Your answer should consist only of the lines below from the one with "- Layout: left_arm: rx" through the one with "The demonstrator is", copied exactly.

(Beginning of Exercise data)

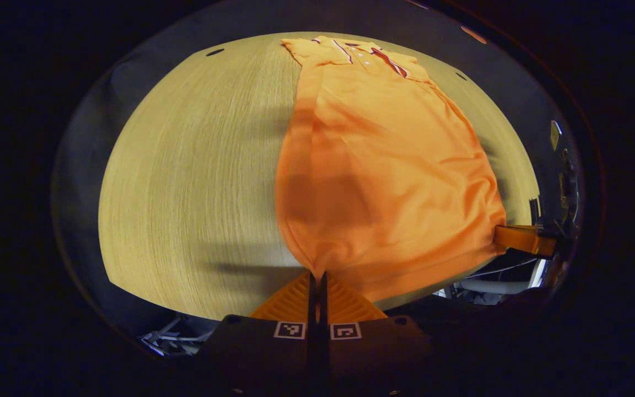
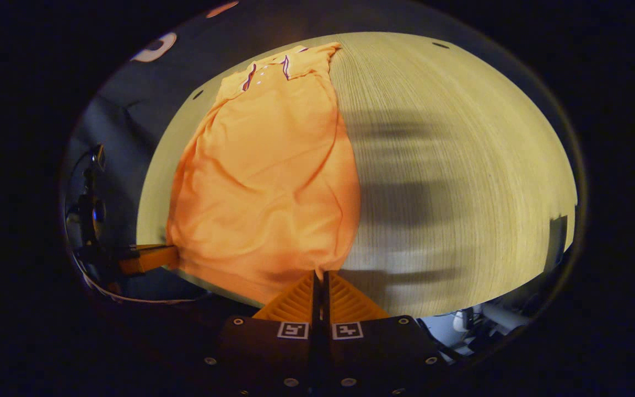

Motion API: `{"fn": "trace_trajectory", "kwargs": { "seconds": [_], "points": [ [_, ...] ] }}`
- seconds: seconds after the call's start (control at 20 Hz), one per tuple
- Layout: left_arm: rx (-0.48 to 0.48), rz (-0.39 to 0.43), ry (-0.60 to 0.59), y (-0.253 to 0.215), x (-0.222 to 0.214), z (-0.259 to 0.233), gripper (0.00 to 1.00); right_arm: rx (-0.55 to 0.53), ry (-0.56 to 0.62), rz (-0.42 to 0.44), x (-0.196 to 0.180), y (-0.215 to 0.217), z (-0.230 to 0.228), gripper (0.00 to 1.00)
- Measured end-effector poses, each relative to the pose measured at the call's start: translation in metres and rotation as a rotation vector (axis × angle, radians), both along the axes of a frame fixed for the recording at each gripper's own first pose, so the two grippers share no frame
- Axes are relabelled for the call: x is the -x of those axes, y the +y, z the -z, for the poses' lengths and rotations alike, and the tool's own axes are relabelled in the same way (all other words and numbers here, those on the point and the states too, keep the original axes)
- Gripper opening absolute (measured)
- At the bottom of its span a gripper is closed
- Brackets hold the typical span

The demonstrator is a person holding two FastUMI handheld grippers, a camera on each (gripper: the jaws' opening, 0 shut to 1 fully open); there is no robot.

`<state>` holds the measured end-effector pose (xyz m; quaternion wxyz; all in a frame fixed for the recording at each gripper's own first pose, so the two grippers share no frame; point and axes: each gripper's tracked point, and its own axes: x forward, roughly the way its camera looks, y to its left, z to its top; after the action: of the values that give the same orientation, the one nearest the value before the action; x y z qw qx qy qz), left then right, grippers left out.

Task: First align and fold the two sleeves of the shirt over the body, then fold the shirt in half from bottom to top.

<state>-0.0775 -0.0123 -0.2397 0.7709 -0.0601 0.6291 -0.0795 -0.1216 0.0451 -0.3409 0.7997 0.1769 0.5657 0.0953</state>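
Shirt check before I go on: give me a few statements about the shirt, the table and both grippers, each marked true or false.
1. The sleeves are already folded in, so the shirt lies as a narrow strip. True.
2. The left gripper is shut on the shirt's bottom hem corner. True.
3. The right gripper hangs open, well above the collar. False: it is shut on the other bottom hem corner, at the end opposite the collar.
4. The shirt is already folded in half from bottom to top. False: it lies full length on the table, collar at the far end.
5. The table is wood-grained. True.
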Motion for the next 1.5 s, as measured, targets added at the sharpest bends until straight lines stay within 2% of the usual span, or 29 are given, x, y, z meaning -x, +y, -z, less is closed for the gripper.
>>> {"fn": "trace_trajectory", "kwargs": {
  "seconds": [0.25, 0.65, 1.0, 1.15, 1.5],
  "points": [
    [0.059, 0.016, -0.092, 0.0, -0.045, -0.033, 0.02, -0.129, -0.106, 0.017, -0.038, 0.008, -0.039, 0.01],
    [0.1, 0.054, -0.195, -0.008, -0.118, -0.064, 0.02, -0.31, -0.206, 0.125, -0.097, 0.022, -0.086, 0.01],
    [0.15, 0.036, -0.302, -0.006, -0.198, -0.099, 0.02, -0.474, -0.303, 0.222, -0.169, 0.024, -0.134, 0.01],
    [0.174, 0.025, -0.337, -0.006, -0.233, -0.109, 0.02, -0.507, -0.333, 0.258, -0.203, 0.024, -0.149, 0.01],
    [0.171, 0.039, -0.42, 0.003, -0.325, -0.118, 0.02, -0.5, -0.4, 0.299, -0.287, 0.008, -0.175, 0.01]
  ]
}}
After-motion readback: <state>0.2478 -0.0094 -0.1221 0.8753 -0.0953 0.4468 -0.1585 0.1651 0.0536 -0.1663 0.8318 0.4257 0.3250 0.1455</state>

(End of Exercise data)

** Task response **
- Layout: left_arm: rx (-0.48 to 0.48), rz (-0.39 to 0.43), ry (-0.60 to 0.59), y (-0.253 to 0.215), x (-0.222 to 0.214), z (-0.259 to 0.233), gripper (0.00 to 1.00); right_arm: rx (-0.55 to 0.53), ry (-0.56 to 0.62), rz (-0.42 to 0.44), x (-0.196 to 0.180), y (-0.215 to 0.217), z (-0.230 to 0.228), gripper (0.00 to 1.00)
- Measured end-effector poses, each relative to the pose measured at the call's start: translation in metres and rotation as a rotation vector (axis × angle, radians), both along the axes of a frame fixed for the recording at each gripper's own first pose, so the two grippers share no frame
- Axes are relabelled for the call: x is the -x of those axes, y the +y, z the -z, for the poses' lengths and rotations alike, and the tool's own axes are relabelled in the same way (all other words and numbers here, those on the point and the states too, keep the original axes)
- Gripper opening absolute (measured)
- At the bottom of its span a gripper is closed
- Brackets hold the typical span

The demonstrator is a person holding two FastUMI handheld grippers, a camera on each (gripper: the jaws' opening, 0 shut to 1 fully open); there is no robot.

No more output will be added to the exercise.